Sylvia found having people she didn't know well in her home quite confusing at first and struggled to let them help her. Jenny found this hard, too. "We had a few mountains to climb in the beginning. Mum needed encouragement to let them in the house as she didn't recognise them at first."
This is often a common experience for many at the start of the process of accepting carers. Most carers will know how to manage this and it does help to talk to them about what they can do to help put your loved one at ease.
Jenny goes on to say, "Once she got into a routine, she warmed up to her carers and understood they were there to help her. She really loves having them there now as she wants the company and knows she needs help."
Making the decision to move someone you love into a care home is an emotive, complex choice. Sometimes, hospitals and doctors may insist on this move if a patient is deemed too vulnerable to stay at home, even with carers.
However, the majority of people get to the stage when they know they have to take this step. It's filled with conflicting feelings and emotions, but for some people suffering from dementia it can be the best place to be.
Staying at home can prove impossible for some. Greg describes what it was like when he had to find a care home place for his dad, Albert, when doctors advised him that this had to be the solution.
"I never thought I would ever put my dad into a home. It wasn't something that had crossed my mind. But dad's doctors were adamant that this was the best place for him. We searched online for the right place for him and drew up a shortlist, from which we selected the one that looked the best. At first, I was so nervous and worried. In fact, he soon settled in and had the security of the same carers looking after him night and day."

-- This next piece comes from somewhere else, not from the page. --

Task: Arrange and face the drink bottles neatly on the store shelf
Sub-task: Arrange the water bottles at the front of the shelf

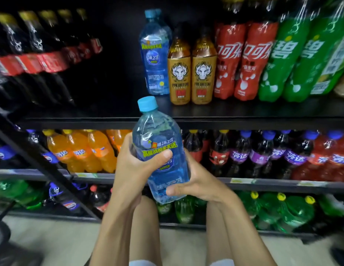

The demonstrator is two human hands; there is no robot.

It's a tough choice to make and no one wants to think about having to make this decision for someone they love, yet it can be a real lifesaver and create a new lease of life for many dementia sufferers.
A sense of security and safety can be fostered: being in the same place and looked after by familiar people with others around you in a similar position.
It's fair to say that a dementia diagnosis knocks most families for six. In truth, it will confirm what you are suspecting about your loved one, but that doesn't make it any less shocking.
Some people have managed to see the light in what can be a dark time for the family. There can be a sense of acceptance and understanding because a diagnosis has recognised what is going on with your loved one and has opened up avenues of support.
For Jill, there has been a period of calm after the storm for her dad. "We know now what the matter is, what condition he has. We are prepared and can plan for his care, look after his shopping and make sure he has company with people he trusts."
In Jenny's case, she has felt a real sense of loss about what has happened to her mum. But, on the other hand, Sylvia is settled and happy, likes the routine of her life now, and rarely gets upset.
This means that, even though a dementia diagnosis is so hard for families, it can lead to a better understanding of the condition and a practical ability to deal with the situation. Ultimately, it can encourage feelings of safety and security for affected loved ones, with the correct support in place to look after them well.